PROBLEM
In the material below, find the line containing "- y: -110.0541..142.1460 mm" and the line containing "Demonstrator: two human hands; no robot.", then reproduce exactly both of them and every line between, and nothing else.

DATA BELOW section start

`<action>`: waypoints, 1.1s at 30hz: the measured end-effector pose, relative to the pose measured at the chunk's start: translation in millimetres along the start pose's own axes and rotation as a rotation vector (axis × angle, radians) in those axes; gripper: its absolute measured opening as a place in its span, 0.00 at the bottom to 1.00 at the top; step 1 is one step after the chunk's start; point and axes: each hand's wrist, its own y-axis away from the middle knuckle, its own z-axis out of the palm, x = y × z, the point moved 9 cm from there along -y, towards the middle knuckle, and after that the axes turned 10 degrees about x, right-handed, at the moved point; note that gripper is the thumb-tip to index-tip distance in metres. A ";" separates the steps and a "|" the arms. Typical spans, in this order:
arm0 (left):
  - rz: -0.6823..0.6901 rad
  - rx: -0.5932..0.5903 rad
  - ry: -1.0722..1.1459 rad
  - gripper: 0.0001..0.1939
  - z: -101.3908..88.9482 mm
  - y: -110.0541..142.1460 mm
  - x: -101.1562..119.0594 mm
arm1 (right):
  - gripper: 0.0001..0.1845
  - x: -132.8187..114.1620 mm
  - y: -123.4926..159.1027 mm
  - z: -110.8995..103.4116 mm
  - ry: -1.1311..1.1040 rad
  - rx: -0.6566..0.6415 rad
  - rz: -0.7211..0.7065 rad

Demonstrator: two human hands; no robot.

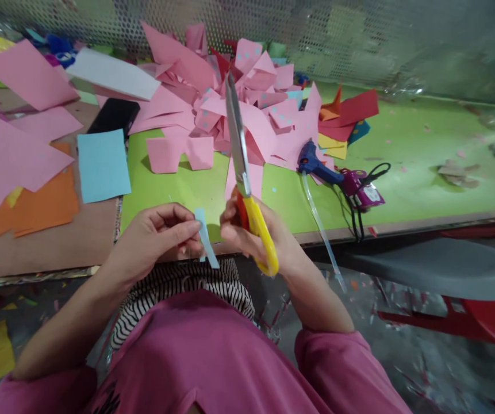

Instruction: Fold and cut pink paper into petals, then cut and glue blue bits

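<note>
Between the thumb and fingers of my left hand [167,230] is a narrow light-blue paper strip [207,240], hanging over the table's front edge. My right hand [258,230] is wrapped around scissors [264,237] with yellow and orange handles. Their blades point away from me and look closed together. Strip and scissors are apart. Beyond my hands lies a pink paper cut-out [180,154] with a notch in its lower edge. A light-blue paper square [104,165] rests to the left of it.
Pink paper scraps [221,109] are heaped at the back. A blue glue gun [316,164] with a clear glue stick [322,230] lies right, beside a purple box [363,188]. A black phone [113,116] and orange paper [49,207] are left. A grey stool seat [449,267] stands lower right.
</note>
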 end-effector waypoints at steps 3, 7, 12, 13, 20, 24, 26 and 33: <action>0.075 0.097 0.088 0.10 -7.0 -2.7 10.6 | 0.26 6.6 21.9 -4.6 0.122 -0.059 0.050; 0.142 0.146 0.121 0.10 -10.5 -4.6 19.2 | 0.29 28.4 50.6 -10.5 0.345 -0.119 0.159; 0.179 0.115 0.135 0.09 -3.7 -3.5 21.9 | 0.32 25.1 56.9 -7.4 0.077 0.019 0.150; 0.175 0.102 0.132 0.09 -1.0 -2.7 21.2 | 0.30 21.9 53.6 -6.9 0.017 0.073 0.132; 0.108 0.041 0.091 0.10 9.5 4.1 7.8 | 0.22 7.5 21.6 10.6 -0.284 0.152 0.023; 0.094 -0.087 0.176 0.07 15.4 6.5 1.2 | 0.21 12.0 16.0 28.4 -0.492 0.024 0.158; 0.065 -0.187 0.246 0.09 21.8 7.8 -2.0 | 0.21 12.8 16.5 35.9 -0.585 -0.015 0.222; 0.115 -0.293 0.277 0.09 29.0 8.3 1.6 | 0.20 13.7 16.4 52.4 -0.734 -0.121 0.230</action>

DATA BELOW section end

ANSWER SECTION
  - y: -110.0541..142.1460 mm
  - x: -101.1562..119.0594 mm
arm1 (right):
  - gripper: 0.0001..0.1845
  - x: -132.8187..114.1620 mm
  - y: -123.4926..159.1027 mm
  - z: -110.8995..103.4116 mm
  - ry: -1.1311..1.1040 rad
  - rx: -0.6566..0.6415 rad
  - rz: -0.7211..0.7065 rad

Demonstrator: two human hands; no robot.

Nothing further is needed for this answer.